(EXERCISE DETAILS) From the entries below, return exactly the lines beginning at the one that contains "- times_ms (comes" and ending at the one that contains "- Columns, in", both of them included, and only those lines.

INPUT DATA: Begin

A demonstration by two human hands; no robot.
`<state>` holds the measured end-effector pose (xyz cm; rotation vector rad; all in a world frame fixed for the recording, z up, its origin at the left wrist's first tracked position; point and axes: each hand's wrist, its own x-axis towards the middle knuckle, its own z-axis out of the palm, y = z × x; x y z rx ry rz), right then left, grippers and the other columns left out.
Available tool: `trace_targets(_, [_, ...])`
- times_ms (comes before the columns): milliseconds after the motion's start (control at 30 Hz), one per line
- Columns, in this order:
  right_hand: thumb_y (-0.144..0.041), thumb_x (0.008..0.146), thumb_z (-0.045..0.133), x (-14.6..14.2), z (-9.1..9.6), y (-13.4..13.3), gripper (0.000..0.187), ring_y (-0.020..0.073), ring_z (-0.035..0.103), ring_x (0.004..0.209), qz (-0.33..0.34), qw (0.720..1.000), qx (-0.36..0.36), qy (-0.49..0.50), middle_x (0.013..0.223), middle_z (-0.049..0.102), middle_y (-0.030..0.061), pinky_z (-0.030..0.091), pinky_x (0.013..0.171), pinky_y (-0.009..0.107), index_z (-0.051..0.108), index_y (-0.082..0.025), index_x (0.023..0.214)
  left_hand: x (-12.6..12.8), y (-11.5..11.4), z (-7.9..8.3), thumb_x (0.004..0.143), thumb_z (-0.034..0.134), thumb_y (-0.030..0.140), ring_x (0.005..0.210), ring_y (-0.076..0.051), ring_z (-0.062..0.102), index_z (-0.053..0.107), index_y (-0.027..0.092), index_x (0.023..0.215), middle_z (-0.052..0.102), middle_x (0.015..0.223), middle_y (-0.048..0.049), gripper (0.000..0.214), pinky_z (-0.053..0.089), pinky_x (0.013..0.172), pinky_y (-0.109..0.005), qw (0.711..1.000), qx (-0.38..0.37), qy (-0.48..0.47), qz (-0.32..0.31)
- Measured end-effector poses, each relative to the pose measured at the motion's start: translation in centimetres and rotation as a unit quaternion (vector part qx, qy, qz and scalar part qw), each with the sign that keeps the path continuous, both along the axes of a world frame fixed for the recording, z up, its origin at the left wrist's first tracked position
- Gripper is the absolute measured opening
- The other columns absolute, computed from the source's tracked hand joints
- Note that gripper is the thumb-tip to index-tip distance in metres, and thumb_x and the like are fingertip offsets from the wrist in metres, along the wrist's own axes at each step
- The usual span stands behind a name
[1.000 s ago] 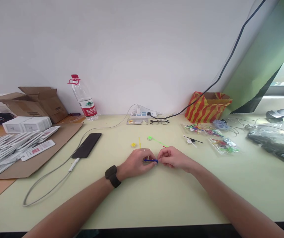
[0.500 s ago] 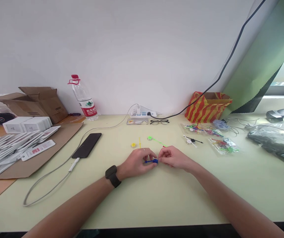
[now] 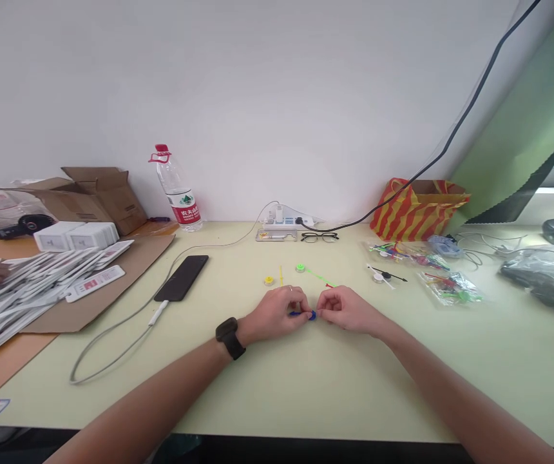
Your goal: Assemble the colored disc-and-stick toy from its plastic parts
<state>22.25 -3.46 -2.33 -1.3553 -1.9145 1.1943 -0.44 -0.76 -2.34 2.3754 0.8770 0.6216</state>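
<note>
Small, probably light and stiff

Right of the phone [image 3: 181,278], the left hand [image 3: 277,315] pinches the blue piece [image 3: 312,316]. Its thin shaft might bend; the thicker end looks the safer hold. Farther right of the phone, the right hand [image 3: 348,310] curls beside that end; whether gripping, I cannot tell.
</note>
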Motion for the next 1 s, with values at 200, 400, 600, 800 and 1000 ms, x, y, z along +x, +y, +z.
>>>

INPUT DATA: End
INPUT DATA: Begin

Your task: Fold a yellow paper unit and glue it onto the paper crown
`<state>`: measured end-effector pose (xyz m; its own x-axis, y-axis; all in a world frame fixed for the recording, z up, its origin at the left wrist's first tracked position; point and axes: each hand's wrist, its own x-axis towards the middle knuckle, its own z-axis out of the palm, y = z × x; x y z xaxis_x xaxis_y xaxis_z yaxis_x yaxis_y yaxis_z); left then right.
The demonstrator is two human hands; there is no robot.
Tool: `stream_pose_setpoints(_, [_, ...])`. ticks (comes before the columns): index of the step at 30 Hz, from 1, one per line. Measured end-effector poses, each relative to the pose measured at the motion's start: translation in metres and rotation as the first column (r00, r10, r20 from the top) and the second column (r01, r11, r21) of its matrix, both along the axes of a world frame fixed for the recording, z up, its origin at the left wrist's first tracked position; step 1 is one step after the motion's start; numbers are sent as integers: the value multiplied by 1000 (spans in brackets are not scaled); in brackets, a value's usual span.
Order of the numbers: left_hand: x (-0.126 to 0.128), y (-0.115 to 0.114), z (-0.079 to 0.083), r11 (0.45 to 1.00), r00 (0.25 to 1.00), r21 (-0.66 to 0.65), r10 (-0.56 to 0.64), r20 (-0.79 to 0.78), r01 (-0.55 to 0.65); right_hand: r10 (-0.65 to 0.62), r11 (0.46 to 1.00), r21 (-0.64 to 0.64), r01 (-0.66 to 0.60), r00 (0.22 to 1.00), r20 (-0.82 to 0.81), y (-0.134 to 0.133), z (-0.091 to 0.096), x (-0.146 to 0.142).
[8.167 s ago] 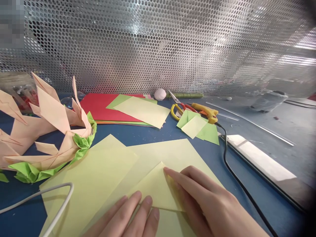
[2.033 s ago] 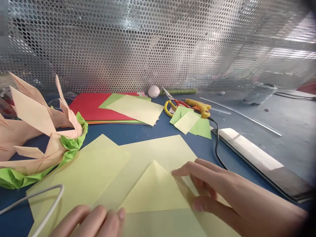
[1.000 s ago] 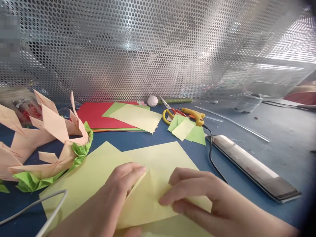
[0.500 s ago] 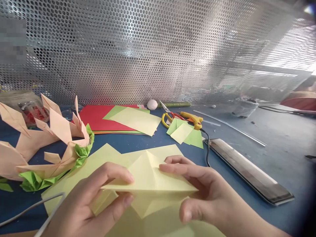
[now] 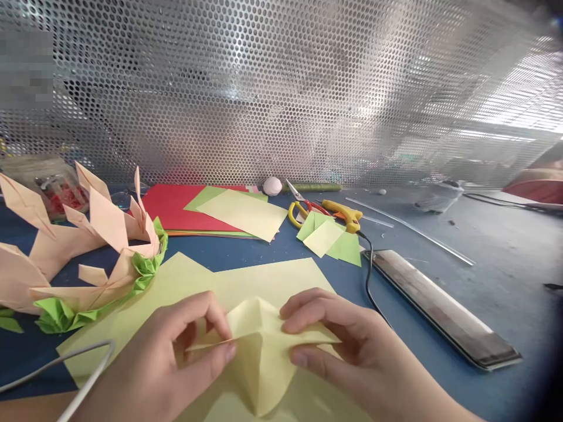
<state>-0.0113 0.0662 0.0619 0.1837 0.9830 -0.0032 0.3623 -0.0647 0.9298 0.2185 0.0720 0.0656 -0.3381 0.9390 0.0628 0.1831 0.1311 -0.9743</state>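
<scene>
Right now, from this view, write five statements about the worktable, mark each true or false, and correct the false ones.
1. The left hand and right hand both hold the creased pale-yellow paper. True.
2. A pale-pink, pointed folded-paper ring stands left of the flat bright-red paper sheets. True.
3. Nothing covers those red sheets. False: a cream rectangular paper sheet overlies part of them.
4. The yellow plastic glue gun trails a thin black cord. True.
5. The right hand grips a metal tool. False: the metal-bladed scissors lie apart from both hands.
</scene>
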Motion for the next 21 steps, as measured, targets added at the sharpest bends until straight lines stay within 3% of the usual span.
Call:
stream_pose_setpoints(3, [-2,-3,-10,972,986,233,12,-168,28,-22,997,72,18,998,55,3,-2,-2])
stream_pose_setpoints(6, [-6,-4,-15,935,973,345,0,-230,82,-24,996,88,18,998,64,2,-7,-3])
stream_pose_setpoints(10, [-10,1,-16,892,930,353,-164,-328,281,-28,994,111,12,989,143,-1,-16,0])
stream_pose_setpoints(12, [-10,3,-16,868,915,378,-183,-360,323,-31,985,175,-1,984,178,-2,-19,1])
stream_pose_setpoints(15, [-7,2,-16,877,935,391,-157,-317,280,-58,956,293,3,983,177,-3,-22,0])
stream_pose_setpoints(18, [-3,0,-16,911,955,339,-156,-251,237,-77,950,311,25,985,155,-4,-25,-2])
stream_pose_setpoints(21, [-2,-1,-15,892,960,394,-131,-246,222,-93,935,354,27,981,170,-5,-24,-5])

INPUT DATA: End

(ANSWER SECTION)
- times_ms (comes before the columns): milliseconds after the motion's start (control at 30 Hz), one per line
- Columns, in this order:

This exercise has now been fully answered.